(Vancouver) Les cliniciens et les épidémiologistes ne savent pas encore si la COVID-19 a des effets sur la grossesse, reconnaît la responsable d’un réseau national récemment formé pour combler ces lacunes.

« Nous avons parcouru la littérature et trouvé une quantité vraiment limitée d’informations, bien sûr, au début, en provenance de Chine et un peu plus d’Europe », mentionne la Dre Deborah Money, de la faculté de médecine de l’Université de la Colombie-Britannique.

Ces renseignements étaient d’une grande variété et se contredisaient. « Des prédications assez affreuses sur ce qui pourrait arriver jusqu’à des lectures plus bénignes », dit cette spécialiste des maladies infectieuses liées à la reproduction.

La Dre Money dirige un groupe de médecins et des chercheurs qui étudient les répercussions de la COVID-19 chez les femmes enceintes.

Elle dit avoir obtenu la collaboration de toutes les provinces et de tous les territoires pour collecter des données.

« Nous espérons réellement obtenir des données de chaque femme enceinte ayant contracté la COVID-19, quel que soit le moment où elle a été atteinte par le virus. Nous voulons des données pendant toute l’évolution de la pandémie », explique la Dre Money.

Les chercheurs se concentrent sur des variables comme l’âge de la mère, l’âge du fœtus, la gravité de l’infection et si la mère a dû être hospitalisée ou envoyée aux soins intensifs. Ils examinent également ce qui se passe pendant l’accouchement et si la mère choisit d’allaiter, ainsi que le poids du nouveau-né, ajoute-t-elle.

Certains collègues de la Dre Money explorent les expériences des femmes enceintes pendant leur grossesse pendant l’ensemble de la pandémie, qu’elles aient contracté la maladie ou non.

La professeure siège également au comité des maladies infectieuses de la Société des obstétriciens et gynécologues du Canada, dont les membres travaillent à fournir des lignes directrices pour les femmes enceintes et les nouveaux parents pendant la pandémie.

La Dre Money signale que les cliniciens canadiens ont adopté une approche différente de celle de leurs homologues chinois et américains en ce qui concerne les accouchements et les soins postnatals.

« Nous n’avons pas fait ce que d’autres endroits ont fait, c’est-à-dire séparer le bébé de la mère si celle-ci a contracté la COVID-19 », souligne-t-elle.

Les médecins canadiens, se basant sur les leçons apprises pendant les crises du SRAS et du H1N1, préfèrent favoriser les liens affectifs rapprochés. Les nouveau-nés et les mères atteintes par la COVID-19 sont généralement maintenus ensemble, sauf dans les cas les plus graves.

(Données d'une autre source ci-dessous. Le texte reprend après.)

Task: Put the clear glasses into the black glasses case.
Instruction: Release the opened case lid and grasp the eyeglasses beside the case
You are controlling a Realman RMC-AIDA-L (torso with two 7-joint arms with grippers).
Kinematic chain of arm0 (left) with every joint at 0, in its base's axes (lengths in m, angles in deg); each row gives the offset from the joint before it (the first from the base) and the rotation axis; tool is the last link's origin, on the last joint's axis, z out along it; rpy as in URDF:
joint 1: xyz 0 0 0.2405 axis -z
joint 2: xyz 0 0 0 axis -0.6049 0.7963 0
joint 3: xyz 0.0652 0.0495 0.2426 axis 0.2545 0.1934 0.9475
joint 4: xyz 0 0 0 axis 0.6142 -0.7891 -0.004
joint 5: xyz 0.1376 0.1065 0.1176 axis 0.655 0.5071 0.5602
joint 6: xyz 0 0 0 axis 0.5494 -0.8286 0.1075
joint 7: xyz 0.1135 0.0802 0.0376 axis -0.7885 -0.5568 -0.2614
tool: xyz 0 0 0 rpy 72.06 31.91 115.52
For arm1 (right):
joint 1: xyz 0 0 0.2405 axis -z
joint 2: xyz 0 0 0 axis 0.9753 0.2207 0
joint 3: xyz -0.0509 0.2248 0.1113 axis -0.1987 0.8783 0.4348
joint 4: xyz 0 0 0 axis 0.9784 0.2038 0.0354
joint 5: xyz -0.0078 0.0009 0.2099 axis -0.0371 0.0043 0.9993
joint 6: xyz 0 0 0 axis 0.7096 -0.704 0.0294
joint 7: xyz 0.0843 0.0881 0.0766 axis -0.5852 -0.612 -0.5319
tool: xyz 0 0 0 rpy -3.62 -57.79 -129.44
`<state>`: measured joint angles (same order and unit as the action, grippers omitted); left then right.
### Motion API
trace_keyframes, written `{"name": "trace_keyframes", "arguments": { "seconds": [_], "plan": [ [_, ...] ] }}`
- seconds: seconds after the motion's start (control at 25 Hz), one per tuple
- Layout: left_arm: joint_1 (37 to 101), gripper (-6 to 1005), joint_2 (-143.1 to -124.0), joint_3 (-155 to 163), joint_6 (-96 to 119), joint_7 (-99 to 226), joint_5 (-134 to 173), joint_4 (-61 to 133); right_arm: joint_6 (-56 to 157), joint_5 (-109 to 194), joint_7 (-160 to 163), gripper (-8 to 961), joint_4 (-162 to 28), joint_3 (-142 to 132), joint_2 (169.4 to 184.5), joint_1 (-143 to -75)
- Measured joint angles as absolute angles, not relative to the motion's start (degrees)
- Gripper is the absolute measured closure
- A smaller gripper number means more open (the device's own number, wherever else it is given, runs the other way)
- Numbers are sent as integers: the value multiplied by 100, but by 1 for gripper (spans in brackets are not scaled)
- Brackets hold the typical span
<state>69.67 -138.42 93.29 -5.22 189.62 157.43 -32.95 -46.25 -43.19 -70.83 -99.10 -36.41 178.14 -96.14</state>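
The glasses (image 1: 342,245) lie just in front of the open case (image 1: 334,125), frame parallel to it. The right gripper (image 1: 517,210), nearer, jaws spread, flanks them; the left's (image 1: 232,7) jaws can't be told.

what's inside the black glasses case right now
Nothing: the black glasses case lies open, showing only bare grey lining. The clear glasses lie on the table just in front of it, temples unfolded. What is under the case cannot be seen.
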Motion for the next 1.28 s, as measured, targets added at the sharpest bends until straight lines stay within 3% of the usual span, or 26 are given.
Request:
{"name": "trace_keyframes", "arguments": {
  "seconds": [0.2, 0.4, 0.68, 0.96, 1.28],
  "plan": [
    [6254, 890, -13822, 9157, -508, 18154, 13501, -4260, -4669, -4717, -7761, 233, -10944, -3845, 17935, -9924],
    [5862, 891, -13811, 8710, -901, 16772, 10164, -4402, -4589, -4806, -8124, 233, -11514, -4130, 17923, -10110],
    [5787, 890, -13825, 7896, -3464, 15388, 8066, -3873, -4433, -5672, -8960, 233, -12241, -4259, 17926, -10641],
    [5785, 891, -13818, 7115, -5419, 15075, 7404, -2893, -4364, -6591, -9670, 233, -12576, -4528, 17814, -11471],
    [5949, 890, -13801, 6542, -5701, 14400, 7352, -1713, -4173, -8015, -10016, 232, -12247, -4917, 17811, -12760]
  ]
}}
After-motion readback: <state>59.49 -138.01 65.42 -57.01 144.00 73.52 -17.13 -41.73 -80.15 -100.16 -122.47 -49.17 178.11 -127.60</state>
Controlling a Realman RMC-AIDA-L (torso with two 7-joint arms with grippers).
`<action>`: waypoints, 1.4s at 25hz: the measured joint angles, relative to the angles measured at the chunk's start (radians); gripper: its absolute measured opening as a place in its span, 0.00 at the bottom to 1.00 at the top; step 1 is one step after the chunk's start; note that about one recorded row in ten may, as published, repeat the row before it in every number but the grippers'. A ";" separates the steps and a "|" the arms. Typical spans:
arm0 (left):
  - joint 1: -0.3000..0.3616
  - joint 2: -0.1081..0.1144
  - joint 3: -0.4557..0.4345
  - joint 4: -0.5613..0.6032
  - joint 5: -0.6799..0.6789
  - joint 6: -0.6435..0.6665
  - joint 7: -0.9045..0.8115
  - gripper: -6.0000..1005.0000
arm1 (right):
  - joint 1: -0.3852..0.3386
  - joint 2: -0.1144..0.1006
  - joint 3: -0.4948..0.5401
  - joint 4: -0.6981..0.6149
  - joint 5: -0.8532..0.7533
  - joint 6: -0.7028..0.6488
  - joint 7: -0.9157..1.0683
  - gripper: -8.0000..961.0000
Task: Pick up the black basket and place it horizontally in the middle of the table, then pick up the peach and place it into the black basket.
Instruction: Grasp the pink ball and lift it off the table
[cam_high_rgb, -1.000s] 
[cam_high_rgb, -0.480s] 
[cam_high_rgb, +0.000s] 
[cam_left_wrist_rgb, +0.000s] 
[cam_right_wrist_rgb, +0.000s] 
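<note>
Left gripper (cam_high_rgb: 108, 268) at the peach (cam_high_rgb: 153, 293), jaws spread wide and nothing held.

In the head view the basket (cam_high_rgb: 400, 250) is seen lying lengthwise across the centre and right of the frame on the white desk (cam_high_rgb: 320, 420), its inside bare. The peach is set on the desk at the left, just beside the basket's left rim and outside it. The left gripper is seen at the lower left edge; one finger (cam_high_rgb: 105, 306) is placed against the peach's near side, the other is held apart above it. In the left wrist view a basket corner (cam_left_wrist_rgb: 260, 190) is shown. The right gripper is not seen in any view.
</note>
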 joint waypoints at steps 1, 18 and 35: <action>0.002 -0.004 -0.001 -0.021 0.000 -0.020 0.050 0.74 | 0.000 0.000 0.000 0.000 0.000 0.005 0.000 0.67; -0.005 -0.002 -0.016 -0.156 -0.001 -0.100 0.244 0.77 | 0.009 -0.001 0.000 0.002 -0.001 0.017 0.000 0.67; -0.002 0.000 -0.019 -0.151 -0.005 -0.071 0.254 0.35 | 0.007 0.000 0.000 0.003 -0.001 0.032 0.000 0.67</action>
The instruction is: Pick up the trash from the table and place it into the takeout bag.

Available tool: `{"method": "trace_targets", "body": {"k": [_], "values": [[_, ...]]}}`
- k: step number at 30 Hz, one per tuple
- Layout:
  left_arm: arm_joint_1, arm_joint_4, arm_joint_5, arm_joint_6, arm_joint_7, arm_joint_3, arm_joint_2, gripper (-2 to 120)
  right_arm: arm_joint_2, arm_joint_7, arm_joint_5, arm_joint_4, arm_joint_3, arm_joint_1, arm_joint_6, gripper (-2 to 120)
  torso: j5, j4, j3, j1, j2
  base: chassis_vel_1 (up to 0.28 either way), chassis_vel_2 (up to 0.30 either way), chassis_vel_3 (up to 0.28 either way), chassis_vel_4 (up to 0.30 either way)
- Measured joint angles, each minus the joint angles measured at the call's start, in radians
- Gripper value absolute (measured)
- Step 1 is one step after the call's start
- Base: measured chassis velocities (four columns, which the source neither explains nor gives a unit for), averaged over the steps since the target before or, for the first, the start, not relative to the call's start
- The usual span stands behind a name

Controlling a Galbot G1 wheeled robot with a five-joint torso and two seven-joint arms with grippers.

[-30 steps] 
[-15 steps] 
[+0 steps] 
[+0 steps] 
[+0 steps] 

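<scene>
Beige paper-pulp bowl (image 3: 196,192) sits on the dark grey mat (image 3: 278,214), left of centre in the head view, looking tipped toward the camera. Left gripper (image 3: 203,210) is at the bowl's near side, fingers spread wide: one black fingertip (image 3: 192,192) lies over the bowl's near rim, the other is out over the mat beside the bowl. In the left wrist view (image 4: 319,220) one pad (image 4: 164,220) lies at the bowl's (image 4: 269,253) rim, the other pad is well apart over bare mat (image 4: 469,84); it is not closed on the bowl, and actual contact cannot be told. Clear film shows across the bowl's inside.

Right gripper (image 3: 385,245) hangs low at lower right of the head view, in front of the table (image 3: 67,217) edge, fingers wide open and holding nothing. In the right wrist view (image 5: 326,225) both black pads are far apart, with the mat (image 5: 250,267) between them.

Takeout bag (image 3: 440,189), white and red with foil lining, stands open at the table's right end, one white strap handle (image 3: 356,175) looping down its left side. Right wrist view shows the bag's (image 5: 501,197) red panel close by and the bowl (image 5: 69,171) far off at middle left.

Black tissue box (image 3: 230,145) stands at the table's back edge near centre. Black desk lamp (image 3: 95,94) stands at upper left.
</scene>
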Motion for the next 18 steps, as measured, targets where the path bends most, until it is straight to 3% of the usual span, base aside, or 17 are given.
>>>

La Dre Money dit que les avantages de permettre le contact entre la mère et son bébé sont nombreux, pourvu que les parents portent un masque et respectent strictement un éventail de précautions.

La probabilité de transmission par le lait maternel est quasi nulle, signale-t-elle.

Elle conseille aux mères présentant des symptômes bénins de ne pas câliner ou de s’asseoir avec leur bébé quand elles n’allaitent pas. Elle leur recommande aussi de se laver souvent les mains.

« Nous n’avons pas vu un taux de transmission élevé dans ce contexte. Donc, si on fait super attention, cela semble raisonnablement sûr. »

Les précédentes recherches ont indiqué que les virus transmettant des maladies respiratoires ne traversent pas le placenta et ne provoquent pas d’infection chez les fœtus.

D’autres recherches sont en cours, mais les cliniciens pensent que c’est également le cas pour le nouveau coronavirus.

« Les bébés, pour la plupart, semblent aller bien, mentionne la Dre Money. Nous en sommes aux premiers jours et nous devons ajouter une certaine prudence à ce sujet jusqu’à ce que nous suivions pleinement ces nourrissons à plus long terme. Mais de manière générale, nous sommes très rassurants. »

Cependant, elle reconnaît que si la femme enceinte devenait gravement affectée par la COVID-19 et finissait en soins intensifs, cela pourrait nuire au fœtus.